# [Task to complete]
Exactly the lines below, starting with the one containing "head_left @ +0" and going on through the one containing "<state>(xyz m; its", must be reproduced, both ends included, and no pictures with them.

Top of Information given

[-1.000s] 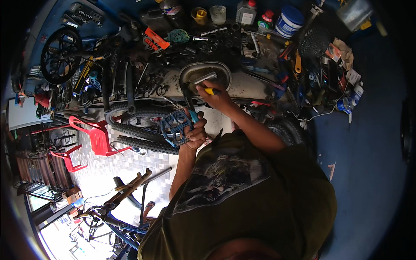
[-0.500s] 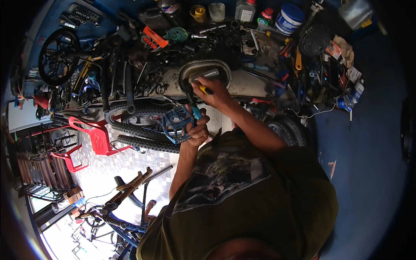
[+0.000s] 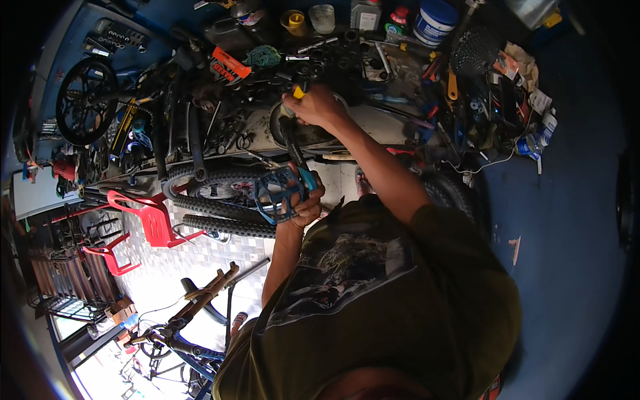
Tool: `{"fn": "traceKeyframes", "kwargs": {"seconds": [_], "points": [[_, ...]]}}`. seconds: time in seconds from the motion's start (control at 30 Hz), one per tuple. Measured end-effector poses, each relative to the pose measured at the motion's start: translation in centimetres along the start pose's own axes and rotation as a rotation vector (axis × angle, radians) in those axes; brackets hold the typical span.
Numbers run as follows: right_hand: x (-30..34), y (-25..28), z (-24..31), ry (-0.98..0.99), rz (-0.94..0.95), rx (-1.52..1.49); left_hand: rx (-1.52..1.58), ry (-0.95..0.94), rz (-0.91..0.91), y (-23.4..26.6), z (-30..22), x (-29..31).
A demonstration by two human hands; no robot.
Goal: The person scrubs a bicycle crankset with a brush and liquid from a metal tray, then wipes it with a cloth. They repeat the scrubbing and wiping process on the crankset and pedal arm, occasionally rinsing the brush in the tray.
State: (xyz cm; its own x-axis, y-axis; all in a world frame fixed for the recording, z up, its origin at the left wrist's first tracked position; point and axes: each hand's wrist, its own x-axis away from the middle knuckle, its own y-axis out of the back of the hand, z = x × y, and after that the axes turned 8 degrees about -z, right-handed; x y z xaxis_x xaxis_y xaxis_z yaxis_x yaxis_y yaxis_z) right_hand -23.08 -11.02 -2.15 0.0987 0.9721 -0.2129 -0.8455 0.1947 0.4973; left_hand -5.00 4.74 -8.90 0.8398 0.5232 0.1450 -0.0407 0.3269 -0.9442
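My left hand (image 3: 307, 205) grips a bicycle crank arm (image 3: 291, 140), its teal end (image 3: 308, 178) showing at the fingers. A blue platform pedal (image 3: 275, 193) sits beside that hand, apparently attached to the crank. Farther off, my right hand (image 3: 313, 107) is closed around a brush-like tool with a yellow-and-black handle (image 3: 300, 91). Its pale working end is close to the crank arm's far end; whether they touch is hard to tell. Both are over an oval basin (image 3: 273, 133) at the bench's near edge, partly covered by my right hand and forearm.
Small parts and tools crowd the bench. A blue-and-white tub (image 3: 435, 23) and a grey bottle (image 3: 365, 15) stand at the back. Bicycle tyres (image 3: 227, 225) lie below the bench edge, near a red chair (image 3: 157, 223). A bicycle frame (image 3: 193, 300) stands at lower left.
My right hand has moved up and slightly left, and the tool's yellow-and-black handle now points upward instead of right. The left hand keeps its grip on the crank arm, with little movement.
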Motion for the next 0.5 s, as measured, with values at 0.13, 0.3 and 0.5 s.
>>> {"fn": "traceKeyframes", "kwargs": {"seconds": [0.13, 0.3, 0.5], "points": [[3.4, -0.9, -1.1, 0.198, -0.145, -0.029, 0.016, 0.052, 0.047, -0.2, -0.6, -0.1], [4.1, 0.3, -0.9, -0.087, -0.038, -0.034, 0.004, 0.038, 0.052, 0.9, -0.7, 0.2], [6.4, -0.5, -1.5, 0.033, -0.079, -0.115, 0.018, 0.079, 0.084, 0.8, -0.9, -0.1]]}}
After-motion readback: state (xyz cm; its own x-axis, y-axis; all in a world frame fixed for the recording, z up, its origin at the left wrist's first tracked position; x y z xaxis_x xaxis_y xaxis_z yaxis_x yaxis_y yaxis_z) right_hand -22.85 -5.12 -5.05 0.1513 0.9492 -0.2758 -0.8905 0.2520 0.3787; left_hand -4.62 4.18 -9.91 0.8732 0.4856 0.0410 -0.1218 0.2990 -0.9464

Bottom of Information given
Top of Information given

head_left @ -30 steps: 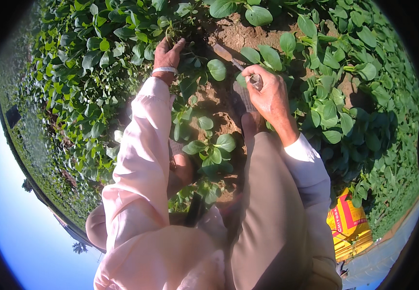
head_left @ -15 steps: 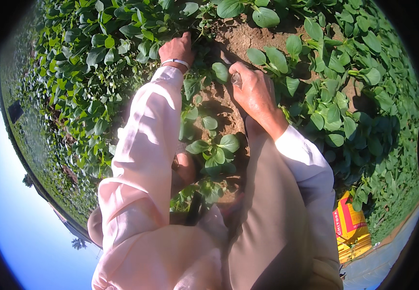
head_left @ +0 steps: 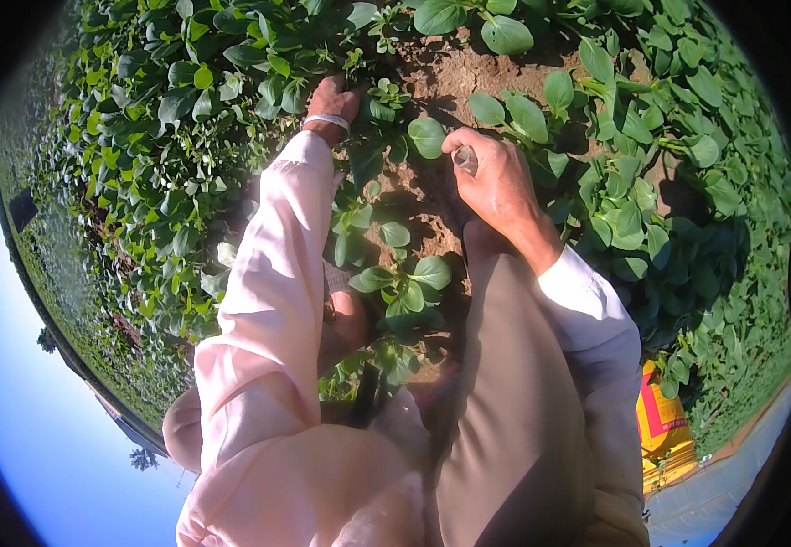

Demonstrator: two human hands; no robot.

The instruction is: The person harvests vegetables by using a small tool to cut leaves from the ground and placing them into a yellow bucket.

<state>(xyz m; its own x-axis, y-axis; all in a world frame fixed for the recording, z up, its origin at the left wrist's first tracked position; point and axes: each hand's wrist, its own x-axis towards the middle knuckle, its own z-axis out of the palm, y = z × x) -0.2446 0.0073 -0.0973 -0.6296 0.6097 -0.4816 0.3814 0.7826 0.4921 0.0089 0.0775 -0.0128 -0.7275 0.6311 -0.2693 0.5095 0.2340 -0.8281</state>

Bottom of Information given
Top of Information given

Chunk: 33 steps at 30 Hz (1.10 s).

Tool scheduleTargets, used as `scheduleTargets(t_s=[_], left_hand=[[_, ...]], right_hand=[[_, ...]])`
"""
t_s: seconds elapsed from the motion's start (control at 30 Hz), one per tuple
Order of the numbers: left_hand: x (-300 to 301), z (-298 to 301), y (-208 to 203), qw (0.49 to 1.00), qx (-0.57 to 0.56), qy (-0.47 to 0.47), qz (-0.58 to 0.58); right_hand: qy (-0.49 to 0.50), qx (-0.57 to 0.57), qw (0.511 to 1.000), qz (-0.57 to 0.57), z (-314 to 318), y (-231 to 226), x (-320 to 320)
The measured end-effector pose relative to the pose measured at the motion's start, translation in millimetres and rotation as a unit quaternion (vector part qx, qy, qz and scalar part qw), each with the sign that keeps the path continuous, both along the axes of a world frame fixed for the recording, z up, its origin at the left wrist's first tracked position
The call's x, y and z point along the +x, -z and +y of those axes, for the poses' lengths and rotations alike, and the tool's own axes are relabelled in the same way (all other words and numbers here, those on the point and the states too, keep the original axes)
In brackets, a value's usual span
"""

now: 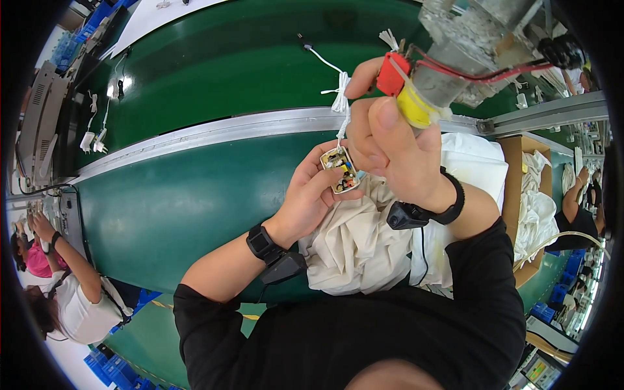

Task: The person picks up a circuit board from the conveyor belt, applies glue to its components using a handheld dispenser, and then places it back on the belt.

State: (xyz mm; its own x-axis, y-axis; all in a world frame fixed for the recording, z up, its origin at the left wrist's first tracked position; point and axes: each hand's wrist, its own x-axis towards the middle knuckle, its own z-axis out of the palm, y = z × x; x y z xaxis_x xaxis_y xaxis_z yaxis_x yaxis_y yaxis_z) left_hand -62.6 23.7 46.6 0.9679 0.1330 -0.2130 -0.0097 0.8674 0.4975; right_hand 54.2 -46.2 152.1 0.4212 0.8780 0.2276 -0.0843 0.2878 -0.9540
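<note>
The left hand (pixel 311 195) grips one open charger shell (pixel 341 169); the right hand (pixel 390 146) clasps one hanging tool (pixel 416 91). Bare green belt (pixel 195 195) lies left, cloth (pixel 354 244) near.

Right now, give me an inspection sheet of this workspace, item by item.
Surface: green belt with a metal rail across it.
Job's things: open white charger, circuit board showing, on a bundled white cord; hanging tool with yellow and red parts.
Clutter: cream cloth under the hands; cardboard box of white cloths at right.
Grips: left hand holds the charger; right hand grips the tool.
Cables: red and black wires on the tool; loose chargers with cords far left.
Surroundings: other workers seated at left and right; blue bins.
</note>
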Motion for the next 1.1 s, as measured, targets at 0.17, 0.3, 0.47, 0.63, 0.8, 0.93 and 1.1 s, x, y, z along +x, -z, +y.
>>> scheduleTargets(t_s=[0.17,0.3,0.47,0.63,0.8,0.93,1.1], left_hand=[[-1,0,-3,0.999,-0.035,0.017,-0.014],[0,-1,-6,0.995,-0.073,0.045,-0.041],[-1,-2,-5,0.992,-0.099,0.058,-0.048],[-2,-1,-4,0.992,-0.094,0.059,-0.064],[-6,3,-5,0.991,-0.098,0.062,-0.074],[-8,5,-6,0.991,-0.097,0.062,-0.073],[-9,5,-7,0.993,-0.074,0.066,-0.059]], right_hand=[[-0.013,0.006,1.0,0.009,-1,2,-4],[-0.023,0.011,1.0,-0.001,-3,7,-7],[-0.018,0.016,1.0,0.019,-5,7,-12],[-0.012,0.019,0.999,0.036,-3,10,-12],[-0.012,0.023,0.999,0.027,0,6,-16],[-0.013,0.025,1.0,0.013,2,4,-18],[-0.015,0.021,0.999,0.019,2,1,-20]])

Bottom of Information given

# [Solved problem]
head_left @ +0 steps: 

Demonstrator: two human hands; no robot.

The instruction is: The person harvests vegetables by using a small tool to cut leaves from the ground and placing them into a yellow bucket.

<state>(xyz m; its own x-axis, y-axis; all in a world frame fixed for the recording, z up, its origin at the left wrist's first tracked position; point and axes: each hand's wrist, its own x-axis towards the middle knuckle, its own z-axis out of the palm, y = z × x) -0.2446 0.0073 -0.0973 -0.6296 0.6097 -0.4816 0.3814 0.7826 0.4921 0.0089 0.0775 -0.0128 -0.7275 0.6311 -0.2693 0.5095 0.2340 -0.8281</state>

The given output is complete.